Using this new method, they found they could detect viral RNA in every sample from COVID-19-positive patients in the first ten days of their symptoms. They couldn’t find any in samples from people who didn’t have COVID-19. This means the method was very accurate.

The study’s findings can help determine how long someone can release enough SARS-CoV-2 virus to infect others.

If 300 virus copies can infect someone, exhaling 1,000 documents per minute could potentially infect someone in just 20 seconds (like in a crowded elevator, which is risky). Conversely, exhaling only two copies per minute would take around two hours to release enough to infect someone (likely safe in an elevator).

However, we’re still determining the exact number of viral particles needed to infect someone through the air.
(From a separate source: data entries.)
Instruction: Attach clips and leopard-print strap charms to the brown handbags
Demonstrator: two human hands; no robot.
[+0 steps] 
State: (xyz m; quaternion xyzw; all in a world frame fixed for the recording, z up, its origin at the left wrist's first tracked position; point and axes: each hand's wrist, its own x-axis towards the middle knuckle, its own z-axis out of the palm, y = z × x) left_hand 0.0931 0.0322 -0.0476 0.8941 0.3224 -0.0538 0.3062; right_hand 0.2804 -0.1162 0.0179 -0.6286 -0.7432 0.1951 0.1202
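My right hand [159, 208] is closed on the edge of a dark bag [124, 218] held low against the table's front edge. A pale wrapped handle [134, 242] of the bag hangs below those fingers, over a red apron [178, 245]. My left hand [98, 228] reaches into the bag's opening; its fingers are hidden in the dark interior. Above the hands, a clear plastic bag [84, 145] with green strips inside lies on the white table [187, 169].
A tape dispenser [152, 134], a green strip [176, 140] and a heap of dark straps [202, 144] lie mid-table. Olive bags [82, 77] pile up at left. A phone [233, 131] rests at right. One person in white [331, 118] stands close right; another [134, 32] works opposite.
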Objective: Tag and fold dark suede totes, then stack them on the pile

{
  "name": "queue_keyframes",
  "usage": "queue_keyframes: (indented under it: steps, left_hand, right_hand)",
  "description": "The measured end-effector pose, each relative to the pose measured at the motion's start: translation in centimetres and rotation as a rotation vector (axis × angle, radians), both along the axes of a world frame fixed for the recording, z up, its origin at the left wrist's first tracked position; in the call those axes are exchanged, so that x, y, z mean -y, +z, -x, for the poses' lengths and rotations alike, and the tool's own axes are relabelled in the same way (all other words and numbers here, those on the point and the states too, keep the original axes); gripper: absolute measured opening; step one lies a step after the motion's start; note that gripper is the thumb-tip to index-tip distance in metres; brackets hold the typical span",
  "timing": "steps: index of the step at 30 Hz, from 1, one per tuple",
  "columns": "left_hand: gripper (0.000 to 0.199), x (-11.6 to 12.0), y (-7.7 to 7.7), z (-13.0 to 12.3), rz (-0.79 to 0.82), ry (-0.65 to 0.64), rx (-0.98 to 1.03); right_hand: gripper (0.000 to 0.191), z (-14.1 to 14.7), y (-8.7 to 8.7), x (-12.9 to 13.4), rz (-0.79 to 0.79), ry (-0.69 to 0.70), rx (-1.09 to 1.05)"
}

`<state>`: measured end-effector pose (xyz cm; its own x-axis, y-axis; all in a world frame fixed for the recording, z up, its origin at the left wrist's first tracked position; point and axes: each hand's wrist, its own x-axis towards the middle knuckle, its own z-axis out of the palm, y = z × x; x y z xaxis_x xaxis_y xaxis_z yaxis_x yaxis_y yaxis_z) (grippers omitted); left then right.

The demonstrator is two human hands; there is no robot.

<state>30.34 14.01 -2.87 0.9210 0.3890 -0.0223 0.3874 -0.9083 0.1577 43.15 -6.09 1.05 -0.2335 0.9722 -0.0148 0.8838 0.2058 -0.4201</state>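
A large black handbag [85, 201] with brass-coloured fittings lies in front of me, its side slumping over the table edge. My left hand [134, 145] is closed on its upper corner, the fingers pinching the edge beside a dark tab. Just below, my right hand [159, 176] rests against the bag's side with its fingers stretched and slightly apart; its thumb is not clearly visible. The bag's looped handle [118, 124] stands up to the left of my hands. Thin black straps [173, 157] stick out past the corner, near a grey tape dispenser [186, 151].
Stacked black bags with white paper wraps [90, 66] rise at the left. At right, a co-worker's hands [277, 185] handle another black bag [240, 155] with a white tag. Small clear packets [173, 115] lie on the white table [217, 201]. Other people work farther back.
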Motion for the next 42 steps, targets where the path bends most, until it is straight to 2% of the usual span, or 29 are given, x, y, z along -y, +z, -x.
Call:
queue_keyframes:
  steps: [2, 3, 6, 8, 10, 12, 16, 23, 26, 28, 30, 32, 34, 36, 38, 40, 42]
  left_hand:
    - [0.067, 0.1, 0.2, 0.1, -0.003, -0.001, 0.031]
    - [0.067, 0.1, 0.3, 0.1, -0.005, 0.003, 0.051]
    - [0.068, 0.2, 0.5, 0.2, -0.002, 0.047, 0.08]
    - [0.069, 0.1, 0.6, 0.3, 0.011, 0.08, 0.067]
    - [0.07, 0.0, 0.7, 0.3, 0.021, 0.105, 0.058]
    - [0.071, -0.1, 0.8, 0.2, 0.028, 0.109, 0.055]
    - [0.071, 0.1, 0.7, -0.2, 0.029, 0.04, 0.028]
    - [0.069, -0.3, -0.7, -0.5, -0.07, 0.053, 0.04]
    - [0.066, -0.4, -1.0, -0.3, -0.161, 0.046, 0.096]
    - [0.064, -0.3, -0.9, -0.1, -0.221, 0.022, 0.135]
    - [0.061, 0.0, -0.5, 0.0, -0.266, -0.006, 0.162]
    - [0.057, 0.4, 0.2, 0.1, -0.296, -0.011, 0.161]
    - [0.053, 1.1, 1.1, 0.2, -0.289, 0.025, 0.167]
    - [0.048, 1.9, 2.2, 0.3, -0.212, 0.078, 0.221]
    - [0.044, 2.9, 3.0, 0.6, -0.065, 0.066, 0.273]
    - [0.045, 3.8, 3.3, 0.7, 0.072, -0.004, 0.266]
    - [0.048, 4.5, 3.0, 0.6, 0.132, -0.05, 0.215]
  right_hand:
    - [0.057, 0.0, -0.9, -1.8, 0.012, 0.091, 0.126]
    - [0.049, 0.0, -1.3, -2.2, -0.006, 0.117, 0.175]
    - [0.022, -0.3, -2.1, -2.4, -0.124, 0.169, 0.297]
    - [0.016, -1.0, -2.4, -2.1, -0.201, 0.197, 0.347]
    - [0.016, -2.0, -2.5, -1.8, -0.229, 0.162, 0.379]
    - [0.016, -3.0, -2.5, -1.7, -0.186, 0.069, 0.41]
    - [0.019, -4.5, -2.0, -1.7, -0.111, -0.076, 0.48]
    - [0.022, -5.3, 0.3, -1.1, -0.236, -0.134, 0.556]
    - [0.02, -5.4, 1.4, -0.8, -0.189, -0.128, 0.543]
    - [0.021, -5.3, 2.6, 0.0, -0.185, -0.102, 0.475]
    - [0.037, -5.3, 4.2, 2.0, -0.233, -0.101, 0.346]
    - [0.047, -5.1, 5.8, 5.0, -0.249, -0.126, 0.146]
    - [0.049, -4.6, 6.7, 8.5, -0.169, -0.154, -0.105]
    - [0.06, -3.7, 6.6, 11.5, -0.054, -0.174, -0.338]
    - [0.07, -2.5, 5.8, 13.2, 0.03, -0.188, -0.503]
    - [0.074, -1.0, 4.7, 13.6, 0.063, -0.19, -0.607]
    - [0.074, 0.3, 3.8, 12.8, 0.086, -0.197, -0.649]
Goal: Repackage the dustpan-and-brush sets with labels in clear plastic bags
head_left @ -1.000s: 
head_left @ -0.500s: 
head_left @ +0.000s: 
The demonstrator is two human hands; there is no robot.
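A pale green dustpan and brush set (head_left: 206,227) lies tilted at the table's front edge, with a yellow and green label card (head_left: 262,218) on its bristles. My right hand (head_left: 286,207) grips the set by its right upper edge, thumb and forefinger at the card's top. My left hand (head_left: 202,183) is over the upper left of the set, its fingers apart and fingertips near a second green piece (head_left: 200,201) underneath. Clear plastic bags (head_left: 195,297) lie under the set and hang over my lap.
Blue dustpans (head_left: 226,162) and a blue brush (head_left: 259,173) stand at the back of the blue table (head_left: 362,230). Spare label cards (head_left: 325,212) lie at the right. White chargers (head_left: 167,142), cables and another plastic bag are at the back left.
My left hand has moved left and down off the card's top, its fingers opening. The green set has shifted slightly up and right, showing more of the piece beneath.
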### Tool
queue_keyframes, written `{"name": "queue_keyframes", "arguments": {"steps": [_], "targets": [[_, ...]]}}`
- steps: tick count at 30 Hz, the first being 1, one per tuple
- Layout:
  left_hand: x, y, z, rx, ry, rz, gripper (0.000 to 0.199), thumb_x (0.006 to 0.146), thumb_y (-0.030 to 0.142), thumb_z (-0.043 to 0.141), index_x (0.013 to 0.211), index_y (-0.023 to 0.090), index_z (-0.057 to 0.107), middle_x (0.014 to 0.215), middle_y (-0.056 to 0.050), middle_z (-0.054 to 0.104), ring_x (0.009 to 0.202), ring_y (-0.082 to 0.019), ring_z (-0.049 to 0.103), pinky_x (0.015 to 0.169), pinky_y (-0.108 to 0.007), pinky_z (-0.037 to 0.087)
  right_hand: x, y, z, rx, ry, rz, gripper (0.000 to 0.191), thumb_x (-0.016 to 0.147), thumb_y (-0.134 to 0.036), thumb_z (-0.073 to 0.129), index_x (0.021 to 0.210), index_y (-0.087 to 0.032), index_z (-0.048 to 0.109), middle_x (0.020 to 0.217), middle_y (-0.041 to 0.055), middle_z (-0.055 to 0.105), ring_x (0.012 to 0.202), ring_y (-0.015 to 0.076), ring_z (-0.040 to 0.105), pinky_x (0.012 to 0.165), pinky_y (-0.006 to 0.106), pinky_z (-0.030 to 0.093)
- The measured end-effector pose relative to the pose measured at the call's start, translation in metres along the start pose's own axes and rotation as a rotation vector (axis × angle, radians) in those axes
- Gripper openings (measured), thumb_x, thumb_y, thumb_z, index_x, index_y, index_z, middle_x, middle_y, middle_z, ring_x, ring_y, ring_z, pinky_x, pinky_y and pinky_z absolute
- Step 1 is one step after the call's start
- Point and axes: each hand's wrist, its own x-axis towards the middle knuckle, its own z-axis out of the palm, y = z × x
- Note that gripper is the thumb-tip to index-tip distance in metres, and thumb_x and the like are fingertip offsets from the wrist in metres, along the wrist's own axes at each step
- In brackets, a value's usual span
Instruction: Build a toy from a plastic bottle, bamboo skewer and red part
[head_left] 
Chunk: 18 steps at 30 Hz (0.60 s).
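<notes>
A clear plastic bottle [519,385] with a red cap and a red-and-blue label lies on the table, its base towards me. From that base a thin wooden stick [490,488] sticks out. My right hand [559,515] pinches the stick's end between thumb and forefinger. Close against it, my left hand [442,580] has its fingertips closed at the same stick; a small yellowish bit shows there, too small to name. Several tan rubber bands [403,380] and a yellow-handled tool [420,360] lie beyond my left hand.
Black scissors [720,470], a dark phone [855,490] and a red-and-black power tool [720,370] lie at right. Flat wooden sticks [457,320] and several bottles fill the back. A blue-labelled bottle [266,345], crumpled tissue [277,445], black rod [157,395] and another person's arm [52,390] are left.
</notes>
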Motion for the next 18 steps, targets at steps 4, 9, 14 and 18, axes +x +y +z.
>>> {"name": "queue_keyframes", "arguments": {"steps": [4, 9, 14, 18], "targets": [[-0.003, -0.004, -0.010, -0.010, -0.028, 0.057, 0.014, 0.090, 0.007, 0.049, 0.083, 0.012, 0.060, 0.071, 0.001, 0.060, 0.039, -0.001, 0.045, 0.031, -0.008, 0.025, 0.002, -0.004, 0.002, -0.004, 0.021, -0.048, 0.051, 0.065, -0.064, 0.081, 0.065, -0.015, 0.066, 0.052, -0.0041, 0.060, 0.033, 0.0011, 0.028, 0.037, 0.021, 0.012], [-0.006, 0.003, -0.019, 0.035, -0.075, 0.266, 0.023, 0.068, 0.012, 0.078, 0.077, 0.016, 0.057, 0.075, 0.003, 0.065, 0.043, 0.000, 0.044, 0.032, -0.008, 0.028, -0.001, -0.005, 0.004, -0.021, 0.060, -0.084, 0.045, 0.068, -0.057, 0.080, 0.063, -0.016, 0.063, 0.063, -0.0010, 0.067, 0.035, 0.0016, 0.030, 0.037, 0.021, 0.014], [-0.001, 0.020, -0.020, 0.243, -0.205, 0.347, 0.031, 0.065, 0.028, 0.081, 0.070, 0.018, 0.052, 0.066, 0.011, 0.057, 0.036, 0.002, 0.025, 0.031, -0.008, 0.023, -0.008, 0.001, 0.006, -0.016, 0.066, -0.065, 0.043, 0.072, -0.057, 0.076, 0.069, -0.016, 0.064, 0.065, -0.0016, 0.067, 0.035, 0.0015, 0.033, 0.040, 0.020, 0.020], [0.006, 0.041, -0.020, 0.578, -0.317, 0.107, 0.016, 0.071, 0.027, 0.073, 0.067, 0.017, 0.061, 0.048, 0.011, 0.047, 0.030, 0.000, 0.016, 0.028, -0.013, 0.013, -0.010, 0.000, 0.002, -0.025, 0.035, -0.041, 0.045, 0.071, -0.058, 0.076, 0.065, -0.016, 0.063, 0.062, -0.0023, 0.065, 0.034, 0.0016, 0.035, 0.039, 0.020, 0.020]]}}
To conduct the study, Northwestern researchers created an affordable device for collecting breath samples from COVID-19-infected individuals without invasive procedures. They used qPCR to detect the virus in these samples while patients breathed for 10 minutes. This helped establish a baseline for the typical amount of virus exhaled. If patients talked, sang, or shouted, they might release even more virus.

These researchers then sent the device to patients’ homes, where patients learned how to collect their breath samples by watching an online video. These patients, who were getting tested for COVID-19 at Northwestern Medicine, provided multiple breath samples daily during their infection.

The collected samples were returned to the lab, where qPCR was used to count how many copies of the virus’s RNA were in each breath sample.

Knowing how many viruses someone breathes out each day after they get sick helps us understand how COVID-19 spreads. It helps us figure out when someone with COVID-19 should stay away from others, when they’re most likely to spread the virus by breathing it into the air, and when they’re less likely to extend it. This information is crucial for controlling the infection and making public health recommendations.

The study found that from the first day of symptoms (day zero) until day eight, people with COVID-19 breathed out much virus. The amount varied, but on average, it was high. Then, on day eight, it dropped significantly and stayed low, with just a few exceptions.

The device used in the study can be made by following the instructions in the paper, and it can also be used to measure pathogens in the breath for other respiratory diseases.

Journal Reference:

  1. Gregory Lane, Guangyu Zhou, et al., Quantity of SARS-CoV-2 RNA copies exhaled per minute during natural breathing over the course of COVID-19 infection. eLife. DOI: 10.1101/2023.09.06.23295138.